Climate report 'incorrect' on investment in snow-making
A claim three Scottish snowsports centres are spending "more than half" their operating budgets on "snow factories" is wrong, says the industry.
The claim was contained in the Climate Coalition report, In Game Changer: How climate change is impacting sports in the UK.
In a joint statement, Ski-Scotland and Association of Scottish Ski Areas (ASSA) said this was "incorrect".
They said instead the use of the technology had been subsidised.
Ski-Scotland and the ASSA also said the snowsports centres involved, CairnGorm Mountain, The Lecht 2090 Ski Centre and Glencoe Mountain, were not contacted by the report's researchers for information on the use of the factories.
The report was published earlier this month.
Two Technoalpin snow factories are currently being used in Scotland to add snow to ski slopes at lower levels and help prolong the snowsports season.
One of the factories was used earlier this winter in a trial "heavily subsidised by the manufacturer" at CairnGorm Mountain.
The same machine is now trialled at The Lecht, with financial support from Highlands and Islands Enterprise.
The other factory has been leased by Glencoe Mountain following a crowd-funding initiative, which is ongoing in a bid to buy the machine outright.

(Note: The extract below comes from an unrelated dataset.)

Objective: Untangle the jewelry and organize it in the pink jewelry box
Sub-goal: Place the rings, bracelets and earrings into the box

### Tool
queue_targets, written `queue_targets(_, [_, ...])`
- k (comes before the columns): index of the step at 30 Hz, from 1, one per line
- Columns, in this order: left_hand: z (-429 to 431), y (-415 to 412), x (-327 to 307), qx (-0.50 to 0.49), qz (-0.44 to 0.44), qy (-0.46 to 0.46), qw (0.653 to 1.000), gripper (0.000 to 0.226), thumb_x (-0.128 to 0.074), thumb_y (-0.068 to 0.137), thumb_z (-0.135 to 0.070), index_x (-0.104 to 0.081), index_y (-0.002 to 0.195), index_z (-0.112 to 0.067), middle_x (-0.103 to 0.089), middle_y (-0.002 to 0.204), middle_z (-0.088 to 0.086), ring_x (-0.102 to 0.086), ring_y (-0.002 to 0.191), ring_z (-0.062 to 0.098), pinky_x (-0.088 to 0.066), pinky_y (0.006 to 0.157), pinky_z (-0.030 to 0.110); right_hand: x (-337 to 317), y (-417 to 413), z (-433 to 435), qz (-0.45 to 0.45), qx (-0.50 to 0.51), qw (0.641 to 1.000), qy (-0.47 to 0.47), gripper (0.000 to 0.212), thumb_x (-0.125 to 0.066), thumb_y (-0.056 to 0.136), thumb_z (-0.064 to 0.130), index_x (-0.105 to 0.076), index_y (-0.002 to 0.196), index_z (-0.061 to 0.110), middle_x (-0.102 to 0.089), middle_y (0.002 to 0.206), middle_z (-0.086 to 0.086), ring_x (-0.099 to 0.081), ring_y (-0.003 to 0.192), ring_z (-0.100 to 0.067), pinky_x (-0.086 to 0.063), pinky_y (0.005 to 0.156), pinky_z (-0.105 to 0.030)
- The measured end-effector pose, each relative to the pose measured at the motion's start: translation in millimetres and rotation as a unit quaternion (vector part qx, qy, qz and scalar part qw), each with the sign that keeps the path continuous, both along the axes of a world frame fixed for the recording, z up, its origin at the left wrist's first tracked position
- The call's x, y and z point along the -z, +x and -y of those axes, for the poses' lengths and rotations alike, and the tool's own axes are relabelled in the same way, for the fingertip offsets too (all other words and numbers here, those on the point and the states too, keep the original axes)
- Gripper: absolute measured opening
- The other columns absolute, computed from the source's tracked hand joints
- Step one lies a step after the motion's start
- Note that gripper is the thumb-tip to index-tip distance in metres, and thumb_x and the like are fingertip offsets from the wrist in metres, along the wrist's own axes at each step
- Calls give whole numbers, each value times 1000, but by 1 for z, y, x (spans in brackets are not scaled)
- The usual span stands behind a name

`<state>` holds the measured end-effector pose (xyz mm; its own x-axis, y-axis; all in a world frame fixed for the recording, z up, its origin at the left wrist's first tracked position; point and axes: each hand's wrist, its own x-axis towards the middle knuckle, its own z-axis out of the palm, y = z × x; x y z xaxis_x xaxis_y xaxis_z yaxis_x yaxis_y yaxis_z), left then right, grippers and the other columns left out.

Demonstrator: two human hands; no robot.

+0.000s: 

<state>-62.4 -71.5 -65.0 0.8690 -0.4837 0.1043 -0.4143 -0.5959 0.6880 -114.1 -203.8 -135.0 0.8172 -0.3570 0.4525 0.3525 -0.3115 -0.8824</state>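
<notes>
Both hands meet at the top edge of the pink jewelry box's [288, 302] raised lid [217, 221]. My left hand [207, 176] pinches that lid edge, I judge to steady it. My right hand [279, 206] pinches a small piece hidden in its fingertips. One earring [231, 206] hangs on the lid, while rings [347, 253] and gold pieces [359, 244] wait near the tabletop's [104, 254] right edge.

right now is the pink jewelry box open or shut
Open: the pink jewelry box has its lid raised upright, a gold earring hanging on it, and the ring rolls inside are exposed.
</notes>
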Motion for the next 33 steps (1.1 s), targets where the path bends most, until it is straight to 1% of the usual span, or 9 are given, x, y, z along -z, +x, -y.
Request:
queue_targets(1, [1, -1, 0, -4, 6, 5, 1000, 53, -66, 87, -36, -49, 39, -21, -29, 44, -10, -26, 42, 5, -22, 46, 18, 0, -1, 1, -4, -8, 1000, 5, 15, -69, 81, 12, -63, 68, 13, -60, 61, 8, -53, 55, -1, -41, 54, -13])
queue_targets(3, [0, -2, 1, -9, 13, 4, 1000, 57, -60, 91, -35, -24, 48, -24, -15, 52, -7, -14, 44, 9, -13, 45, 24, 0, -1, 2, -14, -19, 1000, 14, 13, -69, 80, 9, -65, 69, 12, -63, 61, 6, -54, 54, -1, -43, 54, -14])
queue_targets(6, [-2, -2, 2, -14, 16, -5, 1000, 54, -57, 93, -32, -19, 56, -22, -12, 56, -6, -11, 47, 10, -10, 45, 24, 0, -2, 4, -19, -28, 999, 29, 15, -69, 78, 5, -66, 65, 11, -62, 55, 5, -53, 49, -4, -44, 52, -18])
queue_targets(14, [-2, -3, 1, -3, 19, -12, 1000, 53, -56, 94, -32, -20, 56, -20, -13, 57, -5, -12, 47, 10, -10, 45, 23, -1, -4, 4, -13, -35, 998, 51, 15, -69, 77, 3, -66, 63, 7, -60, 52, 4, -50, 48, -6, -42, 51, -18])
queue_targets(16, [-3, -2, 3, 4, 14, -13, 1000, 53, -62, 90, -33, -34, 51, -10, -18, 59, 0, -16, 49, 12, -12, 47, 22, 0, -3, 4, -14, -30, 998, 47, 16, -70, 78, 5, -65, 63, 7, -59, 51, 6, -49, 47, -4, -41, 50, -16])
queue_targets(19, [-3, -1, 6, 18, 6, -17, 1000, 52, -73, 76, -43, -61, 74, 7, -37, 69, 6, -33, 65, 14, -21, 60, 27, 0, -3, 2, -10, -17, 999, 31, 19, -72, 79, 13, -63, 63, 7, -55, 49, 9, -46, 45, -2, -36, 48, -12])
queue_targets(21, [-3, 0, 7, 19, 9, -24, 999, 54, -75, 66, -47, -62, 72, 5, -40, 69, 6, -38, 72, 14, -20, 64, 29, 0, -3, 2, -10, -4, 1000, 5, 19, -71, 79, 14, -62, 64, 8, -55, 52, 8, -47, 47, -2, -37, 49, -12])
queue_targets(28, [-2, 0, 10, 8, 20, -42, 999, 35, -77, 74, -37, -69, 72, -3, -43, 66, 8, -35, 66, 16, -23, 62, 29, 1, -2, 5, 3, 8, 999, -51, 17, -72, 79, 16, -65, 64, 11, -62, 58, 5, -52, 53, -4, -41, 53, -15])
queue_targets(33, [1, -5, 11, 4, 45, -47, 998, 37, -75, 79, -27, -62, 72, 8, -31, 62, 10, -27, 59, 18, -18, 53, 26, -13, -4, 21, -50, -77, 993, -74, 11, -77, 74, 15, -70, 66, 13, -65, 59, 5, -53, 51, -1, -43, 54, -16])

Referencing Met Office data, the report also warned that a trend for milder winters could be "potentially devastating" for the Scottish ski industry.
Ski-Scotland's chairman, Andy Meldrum, responded to that element of the report at the time, saying Scottish winters were "complicated" and Scotland's outdoor ski industry had come to expect that some winters would be "great" and others "terrible".
He said the latest Scottish snowsports season had benefited from frequent heavy snowfalls.